- [WHAT YOU SHOULD DO]:
Begin at the line containing "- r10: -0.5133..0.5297" in the data below and go on through the line containing "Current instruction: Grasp", repeating each line exactly; include both ends and no other line.

[Records from a collection]

★ ★ ★

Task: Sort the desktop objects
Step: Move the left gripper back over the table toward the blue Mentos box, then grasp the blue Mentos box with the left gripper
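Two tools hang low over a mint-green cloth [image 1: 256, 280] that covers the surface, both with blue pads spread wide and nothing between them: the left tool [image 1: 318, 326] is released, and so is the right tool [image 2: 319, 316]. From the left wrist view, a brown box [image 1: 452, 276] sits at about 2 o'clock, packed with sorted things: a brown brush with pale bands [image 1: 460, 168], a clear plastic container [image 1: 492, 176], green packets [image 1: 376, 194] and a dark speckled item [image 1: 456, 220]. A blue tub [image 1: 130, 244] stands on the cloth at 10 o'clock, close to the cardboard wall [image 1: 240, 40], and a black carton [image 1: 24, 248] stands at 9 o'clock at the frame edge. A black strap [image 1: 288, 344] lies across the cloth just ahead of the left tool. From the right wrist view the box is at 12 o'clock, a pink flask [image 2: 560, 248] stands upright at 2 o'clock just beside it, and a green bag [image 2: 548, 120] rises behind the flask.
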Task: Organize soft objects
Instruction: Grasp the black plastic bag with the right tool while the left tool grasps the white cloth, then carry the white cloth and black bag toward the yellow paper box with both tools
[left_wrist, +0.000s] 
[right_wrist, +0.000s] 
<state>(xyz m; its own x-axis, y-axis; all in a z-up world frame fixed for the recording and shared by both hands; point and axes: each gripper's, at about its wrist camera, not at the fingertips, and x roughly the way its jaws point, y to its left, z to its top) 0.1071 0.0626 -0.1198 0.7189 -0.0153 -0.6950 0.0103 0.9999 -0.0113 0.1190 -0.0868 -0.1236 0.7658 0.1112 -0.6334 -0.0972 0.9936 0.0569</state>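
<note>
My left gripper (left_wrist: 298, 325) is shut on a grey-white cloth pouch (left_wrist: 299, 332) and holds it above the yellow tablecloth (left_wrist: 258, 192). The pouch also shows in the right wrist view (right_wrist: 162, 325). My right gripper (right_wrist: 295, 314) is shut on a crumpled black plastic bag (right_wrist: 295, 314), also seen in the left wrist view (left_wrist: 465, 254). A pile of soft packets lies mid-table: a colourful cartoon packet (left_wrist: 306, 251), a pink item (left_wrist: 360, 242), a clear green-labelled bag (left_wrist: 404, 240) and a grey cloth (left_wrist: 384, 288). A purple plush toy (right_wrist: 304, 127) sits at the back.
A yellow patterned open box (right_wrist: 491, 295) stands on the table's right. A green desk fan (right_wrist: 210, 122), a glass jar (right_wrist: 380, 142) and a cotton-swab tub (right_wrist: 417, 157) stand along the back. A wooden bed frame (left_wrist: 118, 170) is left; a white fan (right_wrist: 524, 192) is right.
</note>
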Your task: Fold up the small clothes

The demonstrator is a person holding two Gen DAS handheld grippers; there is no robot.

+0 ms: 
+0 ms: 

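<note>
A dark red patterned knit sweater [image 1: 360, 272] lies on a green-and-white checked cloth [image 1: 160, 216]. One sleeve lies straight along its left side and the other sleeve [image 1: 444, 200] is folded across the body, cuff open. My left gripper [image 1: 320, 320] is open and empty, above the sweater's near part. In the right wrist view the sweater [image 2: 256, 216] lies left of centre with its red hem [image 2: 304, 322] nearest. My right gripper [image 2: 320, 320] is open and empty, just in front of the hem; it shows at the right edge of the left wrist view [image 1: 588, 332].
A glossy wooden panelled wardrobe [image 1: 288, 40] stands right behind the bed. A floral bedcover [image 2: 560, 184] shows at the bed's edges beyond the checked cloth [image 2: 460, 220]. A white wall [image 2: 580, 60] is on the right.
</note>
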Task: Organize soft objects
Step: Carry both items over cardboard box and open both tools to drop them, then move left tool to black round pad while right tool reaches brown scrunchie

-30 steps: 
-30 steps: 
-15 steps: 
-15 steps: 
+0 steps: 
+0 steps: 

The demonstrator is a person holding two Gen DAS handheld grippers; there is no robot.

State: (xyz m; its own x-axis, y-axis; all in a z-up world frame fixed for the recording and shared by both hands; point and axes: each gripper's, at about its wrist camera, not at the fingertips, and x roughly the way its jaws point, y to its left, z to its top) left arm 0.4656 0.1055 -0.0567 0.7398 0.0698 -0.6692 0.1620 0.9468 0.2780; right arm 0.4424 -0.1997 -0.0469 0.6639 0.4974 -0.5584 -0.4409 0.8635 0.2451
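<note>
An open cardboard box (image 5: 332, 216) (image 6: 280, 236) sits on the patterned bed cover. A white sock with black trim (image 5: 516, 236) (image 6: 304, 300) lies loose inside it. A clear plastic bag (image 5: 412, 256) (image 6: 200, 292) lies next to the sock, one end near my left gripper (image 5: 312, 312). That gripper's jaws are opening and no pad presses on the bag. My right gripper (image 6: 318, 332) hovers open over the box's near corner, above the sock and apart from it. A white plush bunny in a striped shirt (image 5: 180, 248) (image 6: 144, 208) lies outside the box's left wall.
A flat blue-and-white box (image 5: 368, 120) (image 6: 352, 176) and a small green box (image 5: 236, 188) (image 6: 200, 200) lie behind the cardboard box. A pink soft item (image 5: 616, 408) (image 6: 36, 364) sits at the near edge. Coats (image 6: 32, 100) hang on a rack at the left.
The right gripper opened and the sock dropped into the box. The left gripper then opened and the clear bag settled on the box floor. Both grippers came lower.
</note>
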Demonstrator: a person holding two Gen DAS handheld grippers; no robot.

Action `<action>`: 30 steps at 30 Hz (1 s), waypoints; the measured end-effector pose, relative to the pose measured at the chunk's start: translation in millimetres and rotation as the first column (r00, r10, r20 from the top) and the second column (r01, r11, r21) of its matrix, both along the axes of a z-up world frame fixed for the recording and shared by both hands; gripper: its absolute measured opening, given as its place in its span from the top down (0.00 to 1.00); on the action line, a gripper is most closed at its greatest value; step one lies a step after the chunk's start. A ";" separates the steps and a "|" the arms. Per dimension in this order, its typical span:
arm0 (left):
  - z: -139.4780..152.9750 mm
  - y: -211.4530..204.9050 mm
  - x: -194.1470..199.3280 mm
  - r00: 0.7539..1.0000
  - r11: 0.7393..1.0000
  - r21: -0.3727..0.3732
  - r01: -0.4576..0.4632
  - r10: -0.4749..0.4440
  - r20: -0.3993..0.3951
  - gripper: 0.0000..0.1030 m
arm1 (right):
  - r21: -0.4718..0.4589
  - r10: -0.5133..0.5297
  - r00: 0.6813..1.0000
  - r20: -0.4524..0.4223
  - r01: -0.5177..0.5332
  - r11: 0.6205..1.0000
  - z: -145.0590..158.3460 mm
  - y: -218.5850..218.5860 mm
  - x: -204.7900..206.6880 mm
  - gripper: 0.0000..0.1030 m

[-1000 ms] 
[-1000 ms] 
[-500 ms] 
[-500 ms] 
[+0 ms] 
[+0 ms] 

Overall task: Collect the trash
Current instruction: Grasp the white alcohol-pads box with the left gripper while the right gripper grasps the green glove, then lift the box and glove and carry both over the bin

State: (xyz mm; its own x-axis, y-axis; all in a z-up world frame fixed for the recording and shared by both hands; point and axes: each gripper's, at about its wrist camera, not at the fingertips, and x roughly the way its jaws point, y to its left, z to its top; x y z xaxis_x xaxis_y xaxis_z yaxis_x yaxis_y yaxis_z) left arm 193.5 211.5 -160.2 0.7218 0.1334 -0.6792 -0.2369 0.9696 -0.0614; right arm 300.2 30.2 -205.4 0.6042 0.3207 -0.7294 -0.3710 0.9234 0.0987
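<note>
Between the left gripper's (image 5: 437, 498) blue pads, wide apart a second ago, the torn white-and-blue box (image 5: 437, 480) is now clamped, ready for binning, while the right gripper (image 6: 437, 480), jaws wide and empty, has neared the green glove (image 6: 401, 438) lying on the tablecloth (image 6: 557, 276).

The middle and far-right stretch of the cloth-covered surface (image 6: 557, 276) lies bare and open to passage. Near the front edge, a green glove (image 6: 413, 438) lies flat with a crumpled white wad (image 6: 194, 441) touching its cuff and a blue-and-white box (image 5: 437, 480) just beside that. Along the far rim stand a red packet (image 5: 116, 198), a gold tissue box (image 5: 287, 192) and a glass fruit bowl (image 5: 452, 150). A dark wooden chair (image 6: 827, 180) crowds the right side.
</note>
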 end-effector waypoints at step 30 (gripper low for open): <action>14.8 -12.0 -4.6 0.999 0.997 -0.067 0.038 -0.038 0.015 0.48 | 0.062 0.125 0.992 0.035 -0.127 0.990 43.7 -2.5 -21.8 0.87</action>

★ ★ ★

- [TASK OUTPUT]:
  - r10: -0.5133..0.5297
  - r00: 0.6813..1.0000
  - r20: -0.4524..0.4223
  - r01: -0.5177..0.5332
  - r11: 0.6205..1.0000
  - z: -145.0590..158.3460 mm
  - y: -218.5850..218.5860 mm
  - x: -204.7900..206.6880 mm
  - gripper: 0.0000..0.1030 m

[-1000 ms] 
[-1000 ms] 
[-500 ms] 
[-500 ms] 
[+0 ms] 
[+0 ms] 

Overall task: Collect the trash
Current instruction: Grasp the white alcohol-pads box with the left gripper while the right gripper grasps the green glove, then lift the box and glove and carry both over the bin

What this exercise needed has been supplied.